The SheHawk: Female athletes stand tall for all women

Veronica Wernicke, Assistant Opinion Editor

Editor’s Note: Veronica Wernicke is a freshman at UNCW majoring in Communication Studies and is the Assistant Opinion Editor for The Seahawk. The opinions expressed in this article are solely those of the author. Veronica Wernicke may be found on Twitter @itsveronica98. All suggestions and inquiries may be sent via email to

After running for two hours, 26 minutes and 53 seconds, Shalane Flanagan –also a notable Olympic medalist– won the New York City Marathon according to CNN. For the first time in 40 years an American woman won the New York City marathon. As she crossed the finish line Flanagan shouted “f*** yeah” and rightly so as she broke the drought for her fellow women runners. Now I don’t know about you, but that makes me want to stand up a dance. It was not only a proud moment in women’s sports history, but in women’s history overall. I for one am so happy to see a woman at the forefront of such an important sporting event.

This is also a proud moment for North Carolina and specially the University of North Carolina (UNC), because Flanagan is a notable alumni. According to CNN, Flanagan was a part of UNC’s cross-country team where she won back to back titles in 2002 and 2003. Flanagan has now gone on to inspire her fellow Tar Heels according to The Daily Tar Heel. For UNC junior Brittany Hughes, Flanagan has become a role model as she was able to run in the New York Marathon with her.

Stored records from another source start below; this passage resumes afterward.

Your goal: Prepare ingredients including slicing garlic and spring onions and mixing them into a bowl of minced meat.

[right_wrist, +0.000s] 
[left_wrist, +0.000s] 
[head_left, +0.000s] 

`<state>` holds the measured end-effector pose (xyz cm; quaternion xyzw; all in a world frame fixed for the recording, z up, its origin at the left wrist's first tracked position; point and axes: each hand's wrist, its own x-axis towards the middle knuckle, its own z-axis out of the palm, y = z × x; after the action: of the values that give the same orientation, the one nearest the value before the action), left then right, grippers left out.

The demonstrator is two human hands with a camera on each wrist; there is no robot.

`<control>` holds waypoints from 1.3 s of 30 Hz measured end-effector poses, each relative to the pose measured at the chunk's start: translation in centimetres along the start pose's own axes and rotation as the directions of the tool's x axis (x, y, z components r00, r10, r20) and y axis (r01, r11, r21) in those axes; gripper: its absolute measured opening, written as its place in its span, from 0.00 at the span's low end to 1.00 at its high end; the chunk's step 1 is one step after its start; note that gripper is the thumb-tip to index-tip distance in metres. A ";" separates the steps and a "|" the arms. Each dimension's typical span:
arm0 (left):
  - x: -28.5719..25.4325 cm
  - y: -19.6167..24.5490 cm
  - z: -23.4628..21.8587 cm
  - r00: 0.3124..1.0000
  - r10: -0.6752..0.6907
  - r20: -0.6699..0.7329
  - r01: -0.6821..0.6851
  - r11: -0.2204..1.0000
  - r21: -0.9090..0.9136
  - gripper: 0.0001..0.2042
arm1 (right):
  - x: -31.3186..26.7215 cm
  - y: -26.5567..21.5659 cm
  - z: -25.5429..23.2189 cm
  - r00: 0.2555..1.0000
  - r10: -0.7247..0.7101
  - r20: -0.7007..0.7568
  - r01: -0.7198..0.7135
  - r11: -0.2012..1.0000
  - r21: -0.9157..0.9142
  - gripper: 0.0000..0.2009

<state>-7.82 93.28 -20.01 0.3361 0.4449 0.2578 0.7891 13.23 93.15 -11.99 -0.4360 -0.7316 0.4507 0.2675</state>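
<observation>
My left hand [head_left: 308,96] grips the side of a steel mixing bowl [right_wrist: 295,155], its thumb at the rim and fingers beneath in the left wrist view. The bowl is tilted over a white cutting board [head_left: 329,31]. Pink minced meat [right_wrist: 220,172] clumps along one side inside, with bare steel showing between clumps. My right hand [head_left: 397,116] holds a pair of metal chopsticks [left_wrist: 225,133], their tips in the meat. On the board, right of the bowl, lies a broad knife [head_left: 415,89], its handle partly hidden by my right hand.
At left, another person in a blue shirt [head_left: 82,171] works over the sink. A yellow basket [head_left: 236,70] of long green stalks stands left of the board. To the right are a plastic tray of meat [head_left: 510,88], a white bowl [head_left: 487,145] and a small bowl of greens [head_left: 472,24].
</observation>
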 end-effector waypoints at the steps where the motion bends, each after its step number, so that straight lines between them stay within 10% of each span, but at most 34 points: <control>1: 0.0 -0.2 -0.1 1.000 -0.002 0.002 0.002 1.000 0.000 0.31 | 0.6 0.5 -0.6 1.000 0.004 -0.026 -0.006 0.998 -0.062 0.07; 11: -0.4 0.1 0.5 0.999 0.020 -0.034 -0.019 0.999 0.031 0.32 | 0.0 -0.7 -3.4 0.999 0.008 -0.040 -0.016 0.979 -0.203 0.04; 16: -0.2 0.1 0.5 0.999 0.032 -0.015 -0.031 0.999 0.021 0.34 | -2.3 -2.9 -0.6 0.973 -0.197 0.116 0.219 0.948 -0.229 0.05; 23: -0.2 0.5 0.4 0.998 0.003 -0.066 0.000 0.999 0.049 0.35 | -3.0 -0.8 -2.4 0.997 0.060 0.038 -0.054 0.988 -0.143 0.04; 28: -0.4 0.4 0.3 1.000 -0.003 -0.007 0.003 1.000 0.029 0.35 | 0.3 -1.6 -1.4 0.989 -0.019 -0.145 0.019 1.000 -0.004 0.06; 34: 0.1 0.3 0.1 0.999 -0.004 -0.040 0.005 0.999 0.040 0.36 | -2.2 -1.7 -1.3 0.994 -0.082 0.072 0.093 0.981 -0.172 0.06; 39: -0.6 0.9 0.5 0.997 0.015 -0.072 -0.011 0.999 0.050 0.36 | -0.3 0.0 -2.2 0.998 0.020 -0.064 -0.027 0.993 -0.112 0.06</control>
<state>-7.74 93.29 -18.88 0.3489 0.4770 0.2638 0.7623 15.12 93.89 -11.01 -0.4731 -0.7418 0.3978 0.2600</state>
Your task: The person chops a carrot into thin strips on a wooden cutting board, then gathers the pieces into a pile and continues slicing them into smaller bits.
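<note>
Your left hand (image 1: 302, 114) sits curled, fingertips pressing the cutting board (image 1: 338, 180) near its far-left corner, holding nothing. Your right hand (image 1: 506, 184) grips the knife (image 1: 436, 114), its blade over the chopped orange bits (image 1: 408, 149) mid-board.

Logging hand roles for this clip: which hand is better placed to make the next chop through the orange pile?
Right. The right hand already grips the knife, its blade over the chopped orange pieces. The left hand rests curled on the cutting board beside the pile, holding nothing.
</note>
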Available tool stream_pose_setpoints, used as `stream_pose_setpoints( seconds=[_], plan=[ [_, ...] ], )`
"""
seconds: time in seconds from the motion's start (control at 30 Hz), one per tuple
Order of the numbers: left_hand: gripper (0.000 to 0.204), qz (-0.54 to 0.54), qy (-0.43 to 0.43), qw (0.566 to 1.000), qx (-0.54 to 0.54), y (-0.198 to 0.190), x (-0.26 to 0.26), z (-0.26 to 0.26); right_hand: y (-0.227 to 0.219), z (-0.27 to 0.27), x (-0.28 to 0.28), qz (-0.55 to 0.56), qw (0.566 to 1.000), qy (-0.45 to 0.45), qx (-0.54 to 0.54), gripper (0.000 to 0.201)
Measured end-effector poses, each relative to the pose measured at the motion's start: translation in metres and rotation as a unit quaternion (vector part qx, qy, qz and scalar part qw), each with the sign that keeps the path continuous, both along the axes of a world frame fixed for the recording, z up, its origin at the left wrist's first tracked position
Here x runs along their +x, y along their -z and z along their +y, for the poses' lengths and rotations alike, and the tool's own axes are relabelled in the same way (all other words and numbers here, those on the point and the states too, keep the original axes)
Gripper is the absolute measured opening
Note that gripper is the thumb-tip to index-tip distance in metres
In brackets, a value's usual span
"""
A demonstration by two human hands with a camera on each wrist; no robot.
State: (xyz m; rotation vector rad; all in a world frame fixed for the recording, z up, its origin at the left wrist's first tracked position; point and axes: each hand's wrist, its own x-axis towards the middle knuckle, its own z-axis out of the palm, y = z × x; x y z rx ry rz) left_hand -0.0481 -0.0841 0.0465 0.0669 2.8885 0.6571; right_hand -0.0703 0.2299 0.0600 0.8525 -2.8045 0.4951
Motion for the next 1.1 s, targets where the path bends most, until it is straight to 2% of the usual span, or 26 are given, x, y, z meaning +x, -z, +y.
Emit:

“When I got the notification on my phone that she had won I started crying, and I felt that I was just running on clouds for like 2 miles. I’m pretty sure that was my fastest mile the whole race,” Hughes said in a Daily Tar Heel article.

Not only is Flanagan a great role model for her fellow athletes and UNC students but most importantly young women like Hughes. Her performance was also inspiring and uplifting for the city of New York. That makes her win even more special to me because knowing that a woman brought inspiration to an entire city is so satisfying and amazing.

Not only is she a great role model on the track, but she is off the track as well. In her personal life, Flanagan and her husband are foster parents of two teenage twins, according to Fox News. Now that’s an incredible woman and I hope it inspires others about the importance and need of fostering. Flanagan also understands importance of taking a break in order to heal and take time for herself. This should also serve as inspiration for fellow athletes who live the same crazy fast paced life as Flanagan. Especially in our “go go go” society Flanagan serves as a great reminder that it is okay to take time for yourself especially when you’re in a high intensity role as she is.

Aside from Flanagan, women have been making greater progress in the sport world overall. Just look at Serena Williams, Simone Biles, Danica Patrick, Ronda Rousey and Erin Andrews who are taking over the sports world and changing the way we talk about sports.

Williams took over the sports world when she became the most decorated tennis player –yes that includes men and women– this past year. With her immense number of wins and tennis power it is no wonder how big of deal she is. In a sport where we commonly hear the names of men like Roger Federer and Rafael Nadal it is nice to see Williams more represented. Gymnast Simone Biles stole hearts and dominated the sport world the moment she stepped onto the mats at the 2016 Olympics as part of the “Final Five”. Biles went on to take home four gold medals and one bronze medal and only at the age of 19. Biles is especially influential to me since we are only year apart so it’s extra special to have a dominate women athlete who I can relate to in age.

Nascar driver Danica Patrick has been on the scene of the male dominated sport of race car driving since the early 2000s. Patrick has always held a special place in my mind because my family has always watched Nascar, so from an early age I had the imagine of a great female athlete instilled in me. A grand achievement of her’s, according to her bio, is she was the first female to lead the Indie 500. Another female taking names in a male dominated sport is Ronda Rousey.

Not only is Rousey an actress and model, but she is kickass mixed martial artist. The shift from associating mixed martial arts and UFC with men to associating it with women like Rousey, is one of the better and most recent examples of women changing the way we talk about sports. That’s a really important shift for young women, because Rousey has opened up the door for women to take on even more of sports world especially ones that are male dominated. In the sports world we are finally seeing a shift from just talking about males to the much-needed conversation about women’s achievements. The phrase “I can do what any man can do” has never been truer.

As a former female athlete, it is so wonderful and inspiring to see more women at the forefront of sports and winning them for that matter. Even if you are not an athlete –or no longer one like me– women like Flanagan, Williams and Rousey can still serve as strong inspirations and role models in today’s society where more women are kicking tail and not taking “no” for an answer. In a world of Kim Kardashians be a Flanagan.